**THE PROBLEM:**
Your answer should be every line of the records that contains the word "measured", copied as it stands.

╔══

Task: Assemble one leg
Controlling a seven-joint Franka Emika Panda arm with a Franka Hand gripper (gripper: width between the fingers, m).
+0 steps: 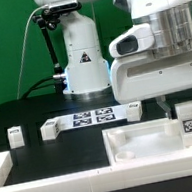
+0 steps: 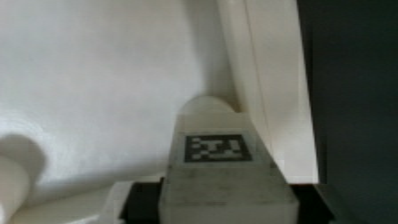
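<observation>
On the black counter (image 1: 26,116), a large white top (image 1: 142,142) lies at five o'clock, the marker board (image 1: 91,117) at centre. Over the top's three o'clock edge, the end effector (image 1: 186,119) is clenched around a tagged leg (image 1: 186,117), upright.

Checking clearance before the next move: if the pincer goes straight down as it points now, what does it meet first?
Probably the large white recessed piece: the pincer, shut on the leg, hangs just above it, so the leg's lower end would touch first; the exact gap is unclear.
</observation>
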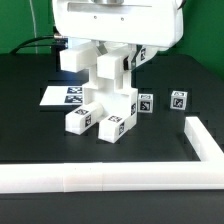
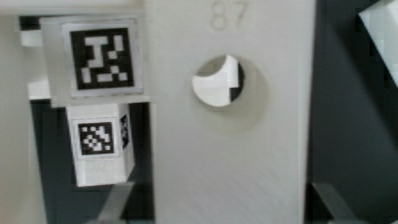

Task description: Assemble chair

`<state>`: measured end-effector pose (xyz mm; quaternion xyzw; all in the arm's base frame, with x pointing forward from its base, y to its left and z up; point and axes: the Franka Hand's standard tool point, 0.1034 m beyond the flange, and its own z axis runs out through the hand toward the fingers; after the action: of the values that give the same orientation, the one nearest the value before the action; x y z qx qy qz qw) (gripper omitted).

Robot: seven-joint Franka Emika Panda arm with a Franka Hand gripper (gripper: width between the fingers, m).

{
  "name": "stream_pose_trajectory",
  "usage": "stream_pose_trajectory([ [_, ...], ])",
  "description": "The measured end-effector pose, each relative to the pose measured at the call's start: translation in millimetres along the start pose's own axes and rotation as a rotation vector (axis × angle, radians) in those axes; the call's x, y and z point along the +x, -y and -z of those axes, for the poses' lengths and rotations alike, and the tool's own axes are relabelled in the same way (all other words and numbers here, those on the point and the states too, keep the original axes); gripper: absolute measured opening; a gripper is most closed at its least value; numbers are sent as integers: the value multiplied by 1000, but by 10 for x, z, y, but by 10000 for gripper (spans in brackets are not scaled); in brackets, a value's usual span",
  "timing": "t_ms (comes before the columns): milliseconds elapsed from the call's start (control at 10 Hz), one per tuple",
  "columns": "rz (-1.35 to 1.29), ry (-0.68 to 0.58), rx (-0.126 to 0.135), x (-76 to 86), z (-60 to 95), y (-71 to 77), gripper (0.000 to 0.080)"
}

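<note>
I see the black counter (image 1: 30,130), edged by a long white L-shaped rail (image 1: 100,178) along the front and the exterior view's right. The arm (image 1: 115,18) comes down over the half-built chair (image 1: 105,105), which stands mid-counter, just in front of the marker board (image 1: 62,96). A small tagged block (image 1: 147,102) and a second block (image 1: 178,100) sit apart towards the exterior view's right. Up close, a chair panel shows a round hole (image 2: 214,80). The fingers (image 2: 327,198) are dim, but seem clenched on the chair's upright piece.
</note>
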<state>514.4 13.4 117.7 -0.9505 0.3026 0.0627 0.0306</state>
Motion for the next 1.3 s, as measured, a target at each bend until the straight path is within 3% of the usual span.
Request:
stream_pose_trajectory([
  [1300, 26, 0, 0, -38, -10, 17, 288],
])
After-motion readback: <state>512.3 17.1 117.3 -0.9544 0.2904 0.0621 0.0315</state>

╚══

**RESULT BELOW:**
`<state>`: measured end-effector pose (xyz mm; quaternion xyzw; all in the arm's base frame, with x pointing forward from its base, y to its left and z up; point and axes: the Franka Hand's standard tool point, 0.1034 m beyond the flange, and its own z axis runs out through the hand toward the fingers; after the action: of the values that give the same orientation, the one nearest the value before the action; x y z qx qy qz qw) (gripper omitted).
  "description": "The measured end-effector pose, each relative to the pose measured at the call's start: translation in millimetres along the start pose's own axes and rotation as a rotation vector (axis × angle, radians) in those axes; the call's x, y and z point along the +x, -y and -z of those axes, for the poses' lengths and rotations alike, and the tool's own axes are relabelled in the same way (all other words and numbers here, those on the point and the states too, keep the original axes); gripper: absolute measured opening; a gripper is most closed at its least value; numbers are sent as integers: the value multiplied by 1000, but by 10 for x, z, y, but by 10000 for gripper (spans in brackets are not scaled); in brackets, a value's usual span",
Motion for the next 1.3 s, as measured, a target at each bend until the straight path is within 3% of the usual span.

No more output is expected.